_REQUIREMENT_
Print the listing below exactly as written.

Start of MATERIAL PROVIDED

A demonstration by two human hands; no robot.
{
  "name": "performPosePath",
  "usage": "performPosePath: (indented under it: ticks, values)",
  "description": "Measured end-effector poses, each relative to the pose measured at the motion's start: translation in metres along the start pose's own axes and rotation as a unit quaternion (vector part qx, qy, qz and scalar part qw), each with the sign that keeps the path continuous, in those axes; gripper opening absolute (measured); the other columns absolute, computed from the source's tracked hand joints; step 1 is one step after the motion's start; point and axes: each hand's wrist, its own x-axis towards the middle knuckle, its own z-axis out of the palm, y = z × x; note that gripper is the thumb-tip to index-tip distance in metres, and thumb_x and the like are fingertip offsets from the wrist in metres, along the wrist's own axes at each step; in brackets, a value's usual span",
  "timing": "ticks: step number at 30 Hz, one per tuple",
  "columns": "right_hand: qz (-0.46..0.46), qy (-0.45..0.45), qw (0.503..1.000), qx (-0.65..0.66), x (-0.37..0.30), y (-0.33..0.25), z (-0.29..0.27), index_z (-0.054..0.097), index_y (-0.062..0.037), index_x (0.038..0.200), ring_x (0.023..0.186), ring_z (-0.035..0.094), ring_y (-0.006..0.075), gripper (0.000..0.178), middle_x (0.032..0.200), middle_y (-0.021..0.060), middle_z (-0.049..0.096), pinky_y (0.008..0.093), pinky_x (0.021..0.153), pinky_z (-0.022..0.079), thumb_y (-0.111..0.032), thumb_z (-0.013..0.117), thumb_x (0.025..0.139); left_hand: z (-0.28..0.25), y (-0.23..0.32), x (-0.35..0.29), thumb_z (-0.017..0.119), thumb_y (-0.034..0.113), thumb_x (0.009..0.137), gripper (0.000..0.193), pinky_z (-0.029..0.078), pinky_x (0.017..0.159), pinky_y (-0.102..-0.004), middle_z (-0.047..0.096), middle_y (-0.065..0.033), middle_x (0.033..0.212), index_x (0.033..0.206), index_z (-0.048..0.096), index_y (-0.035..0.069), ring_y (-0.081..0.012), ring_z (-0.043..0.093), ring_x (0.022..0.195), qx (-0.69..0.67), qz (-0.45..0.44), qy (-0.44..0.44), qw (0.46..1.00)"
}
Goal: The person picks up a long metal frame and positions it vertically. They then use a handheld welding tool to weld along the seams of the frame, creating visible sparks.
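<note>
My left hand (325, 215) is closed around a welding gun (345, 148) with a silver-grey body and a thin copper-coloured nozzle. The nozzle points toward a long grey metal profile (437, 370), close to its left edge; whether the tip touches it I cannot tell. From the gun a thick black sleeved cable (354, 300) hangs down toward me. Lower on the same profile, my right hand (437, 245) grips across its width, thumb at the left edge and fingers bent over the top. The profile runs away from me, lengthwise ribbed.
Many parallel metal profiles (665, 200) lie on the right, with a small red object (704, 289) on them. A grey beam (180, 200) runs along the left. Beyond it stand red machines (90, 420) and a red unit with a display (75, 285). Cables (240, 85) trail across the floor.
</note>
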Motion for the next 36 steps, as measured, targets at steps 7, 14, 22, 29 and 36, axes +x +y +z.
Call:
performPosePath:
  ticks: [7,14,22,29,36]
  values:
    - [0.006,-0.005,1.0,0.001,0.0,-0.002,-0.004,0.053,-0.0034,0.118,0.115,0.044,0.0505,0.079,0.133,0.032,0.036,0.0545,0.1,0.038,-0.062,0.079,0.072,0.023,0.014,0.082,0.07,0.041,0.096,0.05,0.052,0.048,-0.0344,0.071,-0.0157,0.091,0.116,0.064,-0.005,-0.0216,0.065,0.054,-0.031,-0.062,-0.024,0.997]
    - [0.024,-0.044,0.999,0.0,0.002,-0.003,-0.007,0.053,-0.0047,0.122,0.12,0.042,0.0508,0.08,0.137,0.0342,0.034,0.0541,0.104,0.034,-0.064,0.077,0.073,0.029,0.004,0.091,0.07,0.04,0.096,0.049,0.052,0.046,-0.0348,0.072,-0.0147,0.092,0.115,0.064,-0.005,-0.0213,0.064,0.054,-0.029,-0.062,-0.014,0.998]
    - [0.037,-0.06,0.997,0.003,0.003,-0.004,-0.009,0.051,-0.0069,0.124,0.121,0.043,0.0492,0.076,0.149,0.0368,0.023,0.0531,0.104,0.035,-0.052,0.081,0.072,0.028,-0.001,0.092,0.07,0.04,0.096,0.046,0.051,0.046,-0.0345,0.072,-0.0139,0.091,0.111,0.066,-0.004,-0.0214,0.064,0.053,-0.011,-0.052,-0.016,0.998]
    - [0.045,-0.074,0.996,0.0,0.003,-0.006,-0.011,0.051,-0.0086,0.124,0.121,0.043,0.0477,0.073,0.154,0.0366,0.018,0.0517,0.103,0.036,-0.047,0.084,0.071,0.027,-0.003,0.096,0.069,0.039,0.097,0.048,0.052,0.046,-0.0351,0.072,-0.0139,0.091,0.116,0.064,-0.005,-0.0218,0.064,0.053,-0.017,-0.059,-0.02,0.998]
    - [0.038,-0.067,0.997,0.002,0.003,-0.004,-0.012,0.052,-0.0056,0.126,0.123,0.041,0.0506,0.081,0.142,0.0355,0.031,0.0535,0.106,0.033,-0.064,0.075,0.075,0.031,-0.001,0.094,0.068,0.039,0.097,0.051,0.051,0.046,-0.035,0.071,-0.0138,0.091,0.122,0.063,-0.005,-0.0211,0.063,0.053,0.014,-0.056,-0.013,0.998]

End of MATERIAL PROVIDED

_YOUR SOLUTION_
A demonstration by two human hands; no robot.
{
  "name": "performPosePath",
  "usage": "performPosePath: (indented under it: ticks, values)",
  "description": "Measured end-effector poses, each relative to the pose measured at the motion's start: translation in metres along the start pose's own axes and rotation as a unit quaternion (vector part qx, qy, qz and scalar part qw), each with the sign that keeps the path continuous, in those axes; gripper opening absolute (measured); the other columns absolute, computed from the source's tracked hand joints; step 1 is one step after the motion's start; point and axes: each hand's wrist, its own x-axis towards the middle knuckle, its own z-axis out of the palm, y = z × x; note that gripper is the thumb-tip to index-tip distance in metres, and thumb_x and the like are fingertip offsets from the wrist in metres, along the wrist's own axes at each step; in brackets, a value's usual span",
  "timing": "ticks: step number at 30 Hz, one per tuple",
  "columns": "right_hand: qz (-0.46..0.46), qy (-0.45..0.45), qw (0.503..1.000), qx (-0.65..0.66), x (-0.37..0.30), y (-0.33..0.25), z (-0.29..0.27), index_z (-0.054..0.097), index_y (-0.062..0.037), index_x (0.038..0.200), ring_x (0.023..0.186), ring_z (-0.035..0.094), ring_y (-0.006..0.075), gripper (0.000..0.178), middle_x (0.032..0.200), middle_y (-0.021..0.060), middle_z (-0.049..0.096), pinky_y (0.008..0.093), pinky_x (0.021..0.153), pinky_z (-0.022..0.079), thumb_y (-0.111..0.032), thumb_z (-0.013..0.117), thumb_x (0.025..0.139); left_hand: z (-0.28..0.25), y (-0.23..0.32), x (-0.35..0.29), thumb_z (-0.017..0.119), thumb_y (-0.034..0.113), thumb_x (0.009..0.137), gripper (0.000..0.193), pinky_z (-0.029..0.078), pinky_x (0.017..0.159), pinky_y (-0.102..-0.004), middle_z (-0.047..0.096), middle_y (-0.065..0.033), middle_x (0.033..0.212), index_x (0.033..0.206), index_z (-0.048..0.096), index_y (-0.035..0.069), ring_y (-0.081..0.012), ring_z (-0.043..0.093), ring_x (0.022..0.195), qx (-0.69..0.67), qz (-0.45..0.44), qy (-0.44..0.44), qw (0.46..1.00)"
}
Goal: The person picks up a long metal frame and positions it vertically. They then use a handheld welding tool to weld along the seams of the frame, creating visible sparks.
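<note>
My left hand (325, 215) is closed around a welding gun (345, 148) with a silver-grey body and a thin copper-coloured nozzle. The nozzle points toward a long grey metal profile (437, 370), close to its left edge; whether the tip touches it I cannot tell. From the gun a thick black sleeved cable (354, 300) hangs down toward me. Lower on the same profile, my right hand (437, 245) grips across its width, thumb at the left edge and fingers bent over the top. The profile runs away from me, lengthwise ribbed.
Many parallel metal profiles (665, 200) lie on the right, with a small red object (704, 289) on them. A grey beam (180, 200) runs along the left. Beyond it stand red machines (90, 420) and a red unit with a display (75, 285). Cables (240, 85) trail across the floor.
</note>
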Motion for the next 36 steps, as measured, targets at steps 7, 14, 22, 29 and 36, axes +x +y +z.
Call:
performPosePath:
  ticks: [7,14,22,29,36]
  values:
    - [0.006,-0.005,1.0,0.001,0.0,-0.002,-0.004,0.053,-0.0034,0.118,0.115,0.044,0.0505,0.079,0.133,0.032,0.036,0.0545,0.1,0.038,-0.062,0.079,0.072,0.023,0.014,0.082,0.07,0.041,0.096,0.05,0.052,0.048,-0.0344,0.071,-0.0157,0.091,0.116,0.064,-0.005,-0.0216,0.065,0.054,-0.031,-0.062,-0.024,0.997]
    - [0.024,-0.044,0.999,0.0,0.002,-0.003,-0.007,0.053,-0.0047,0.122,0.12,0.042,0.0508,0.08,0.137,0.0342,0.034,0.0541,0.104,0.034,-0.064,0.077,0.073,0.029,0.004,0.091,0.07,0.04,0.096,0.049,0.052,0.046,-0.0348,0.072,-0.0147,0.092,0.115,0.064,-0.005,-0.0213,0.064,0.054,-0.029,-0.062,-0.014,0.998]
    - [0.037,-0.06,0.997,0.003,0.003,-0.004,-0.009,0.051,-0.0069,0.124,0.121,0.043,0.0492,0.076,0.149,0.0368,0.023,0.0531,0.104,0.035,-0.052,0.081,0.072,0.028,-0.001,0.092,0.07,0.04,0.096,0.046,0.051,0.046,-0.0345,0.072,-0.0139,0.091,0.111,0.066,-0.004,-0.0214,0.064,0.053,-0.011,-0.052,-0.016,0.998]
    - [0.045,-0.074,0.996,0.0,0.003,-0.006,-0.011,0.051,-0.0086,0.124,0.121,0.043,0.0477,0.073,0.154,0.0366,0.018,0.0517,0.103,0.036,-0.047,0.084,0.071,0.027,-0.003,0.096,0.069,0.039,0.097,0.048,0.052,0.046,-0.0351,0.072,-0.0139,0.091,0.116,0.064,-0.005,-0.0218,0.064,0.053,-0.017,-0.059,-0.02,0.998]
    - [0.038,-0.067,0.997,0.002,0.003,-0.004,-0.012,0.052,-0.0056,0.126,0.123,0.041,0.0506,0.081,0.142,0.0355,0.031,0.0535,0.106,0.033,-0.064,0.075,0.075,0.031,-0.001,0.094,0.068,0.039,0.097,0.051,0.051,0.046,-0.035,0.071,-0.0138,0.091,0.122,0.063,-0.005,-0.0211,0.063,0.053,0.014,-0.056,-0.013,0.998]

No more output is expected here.